0
votes

I am creating a data pipeline using Apache beam to take XML file as input from the google storage bucket (GCS) and converting it into JSON file. I am trying to use the 'xmltodict' library of python to first convert XML into python dict after which I use the python json.dumps() function to convert it into json format. I have created separate beam.DoFn classes for each step for the beam pipeline.

I tested the pipeline on a small file (less than 1MB size) and it worked. The code runs both on directrunner (less than 1 min) and dataflow runner (5-6 mins including the startting and stopping of dataflow job). But when I use the dataflow runner with a bigger file, like (~150 MB), the pipeline keeps on running for close to 1 hour without any progress. I am not to figure out what is wrong.

I think taking the whole file as input in one string will be the issue and if I can somehow read XML file from GCS in a better way so as to parse each record as single record, will solve this issue.

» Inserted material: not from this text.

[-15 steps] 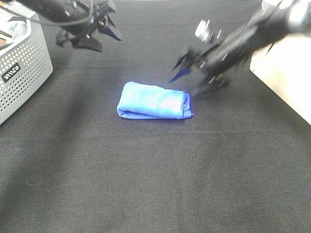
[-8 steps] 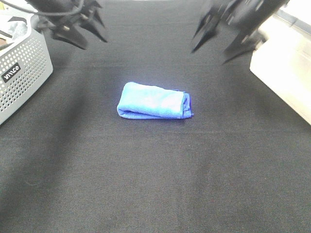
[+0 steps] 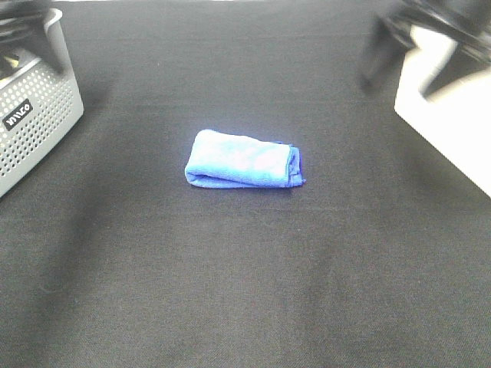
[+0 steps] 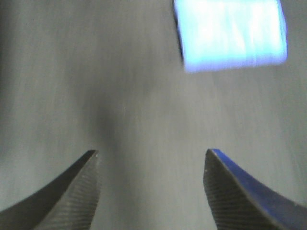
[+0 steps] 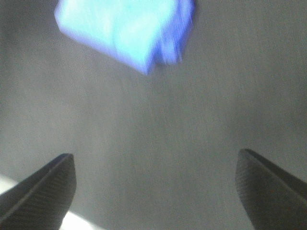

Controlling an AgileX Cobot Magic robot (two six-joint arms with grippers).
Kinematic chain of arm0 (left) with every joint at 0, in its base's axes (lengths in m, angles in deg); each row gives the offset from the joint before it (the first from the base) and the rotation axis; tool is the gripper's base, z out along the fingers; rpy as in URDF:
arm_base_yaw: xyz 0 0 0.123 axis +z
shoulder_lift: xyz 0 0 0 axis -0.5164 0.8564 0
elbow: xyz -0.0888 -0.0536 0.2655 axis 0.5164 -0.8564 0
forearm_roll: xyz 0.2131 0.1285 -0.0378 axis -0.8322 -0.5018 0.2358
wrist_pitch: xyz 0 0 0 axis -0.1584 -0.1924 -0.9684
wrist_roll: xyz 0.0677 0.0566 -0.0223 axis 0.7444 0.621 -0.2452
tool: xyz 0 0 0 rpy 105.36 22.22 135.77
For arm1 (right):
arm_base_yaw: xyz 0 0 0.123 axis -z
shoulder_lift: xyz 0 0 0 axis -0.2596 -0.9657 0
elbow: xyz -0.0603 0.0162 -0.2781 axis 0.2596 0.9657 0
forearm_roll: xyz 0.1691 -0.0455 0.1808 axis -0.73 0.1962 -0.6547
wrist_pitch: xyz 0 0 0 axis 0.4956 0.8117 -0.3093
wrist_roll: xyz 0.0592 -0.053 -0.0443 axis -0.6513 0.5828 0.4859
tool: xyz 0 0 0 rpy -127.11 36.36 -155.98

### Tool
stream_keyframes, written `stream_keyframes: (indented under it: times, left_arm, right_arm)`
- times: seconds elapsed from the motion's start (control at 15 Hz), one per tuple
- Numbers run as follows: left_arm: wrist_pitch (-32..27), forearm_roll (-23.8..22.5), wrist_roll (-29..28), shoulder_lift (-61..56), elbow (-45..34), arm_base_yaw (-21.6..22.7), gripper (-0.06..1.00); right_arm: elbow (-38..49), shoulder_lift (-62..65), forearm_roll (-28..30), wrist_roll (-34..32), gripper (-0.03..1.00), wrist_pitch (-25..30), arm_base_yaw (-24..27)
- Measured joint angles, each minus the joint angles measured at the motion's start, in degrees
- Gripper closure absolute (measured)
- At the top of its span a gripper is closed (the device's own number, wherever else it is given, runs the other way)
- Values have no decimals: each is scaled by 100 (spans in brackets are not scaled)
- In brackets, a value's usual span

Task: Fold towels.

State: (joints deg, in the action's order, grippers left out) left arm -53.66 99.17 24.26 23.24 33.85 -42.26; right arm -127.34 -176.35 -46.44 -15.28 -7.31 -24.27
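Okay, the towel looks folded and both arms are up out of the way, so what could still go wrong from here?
The blue towel is a loose roll with its hemmed ends stacked at one side, so it may spring open. Both open grippers, left and right, hold nothing, so nothing pins it. The grey basket stands close to the left arm's path.

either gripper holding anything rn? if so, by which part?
Nothing held. The left gripper and right gripper are both open with nothing between the fingers. The folded blue towel lies on the table, clear of both.

A black label with white letters, seemingly "MIYCO", sits on the perforated grey basket (image 3: 38,115) wall
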Motion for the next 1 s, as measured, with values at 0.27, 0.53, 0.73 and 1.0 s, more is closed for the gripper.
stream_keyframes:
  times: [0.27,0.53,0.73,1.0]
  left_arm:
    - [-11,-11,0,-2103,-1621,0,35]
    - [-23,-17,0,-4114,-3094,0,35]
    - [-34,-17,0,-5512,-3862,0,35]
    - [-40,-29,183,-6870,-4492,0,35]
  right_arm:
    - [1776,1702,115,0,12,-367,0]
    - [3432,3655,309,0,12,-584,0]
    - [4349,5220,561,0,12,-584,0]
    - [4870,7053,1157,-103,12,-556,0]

I will appreciate any help in making this better.

Below are sample codes:

import apache_beam as beam
from apache_beam.options.pipeline_options import PipelineOptions
from apache_beam.options.pipeline_options import SetupOptions
from apache_beam.options.pipeline_options import GoogleCloudOptions
from apache_beam.options.pipeline_options import StandardOptions

class ReadGCSfile(beam.DoFn):
    def process(self,element):      
        from apache_beam.io.gcp import gcsio
        gcs = gcsio.GcsIO()
        yield(gcs.open(element).read())

# this class converts hyphens(-) in the XML text into (_) so that column name convention is inline with #the BigQuery conventions

class clean_xml(beam.DoFn):
    def process(self,element):
        if re.search('(<.[^\>]*)-', element) == None:
            return[element]
        else:
            for i in range(len(re.findall('(<.[^\>]*)-', element))):
                y = re.search('(<.[^\>]*)-', element)
                splitpoint1 = y.span()[0]
                splitpoint2 = y.span()[1]
                element = element[:splitpoint1] + element[splitpoint1:splitpoint2].replace('-','_') + element[splitpoint2:]
            return[(element)]

class createdict(beam.DoFn):
    def process(self,element):
        import xmltodict
        order_data = xmltodict.parse(element)
        unnested_data = order_data['root1']['root2']
        return[(unnested_data)]

class converttojson(beam.DoFn):
    def process(self,element):
        import json
        import re
        for order in element:
            order_j = json.dumps(order)
            yield(order_j)

def run(argv = None):

    options = PipelineOptions()
    google_cloud_options = options.view_as(GoogleCloudOptions)  
    google_cloud_options.project = 'project123'
    google_cloud_options.job_name = 'job123'
    google_cloud_options.staging_location = 'gs://bucket123/staging'
    google_cloud_options.temp_location = 'gs://bucket123/temp'
    google_cloud_options.machine_type = 'n1-standard-8'
    options.view_as(StandardOptions).runner = 'DataflowRunner'

    p = beam.Pipeline(options=options)
    input_file_path = 'gs://' + input_bucket +'/'+input_file

    (p
        | 'Create' >> beam.Create([input_file_path])
        | 'GetXML' >> beam.ParDo(ReadGCSfile())
        | 'Clean_XML' >> beam.ParDo(clean_xml())
        | 'CreateDict' >> beam.ParDo(createdict())
        | 'Convert2JSON' >> beam.ParDo(converttojson())
        | 'write' >> beam.io.WriteToText('gs://bk/output',file_name_suffix='.json',num_shards =1,shard_name_template='')
    )
    p.run()

WHat improvements can I make in this to make it more efficient for bigger files. The pipeline right now seems to be stuck at GetXML and Clean_XML stage. How can I iterate through the XML file one record at a time?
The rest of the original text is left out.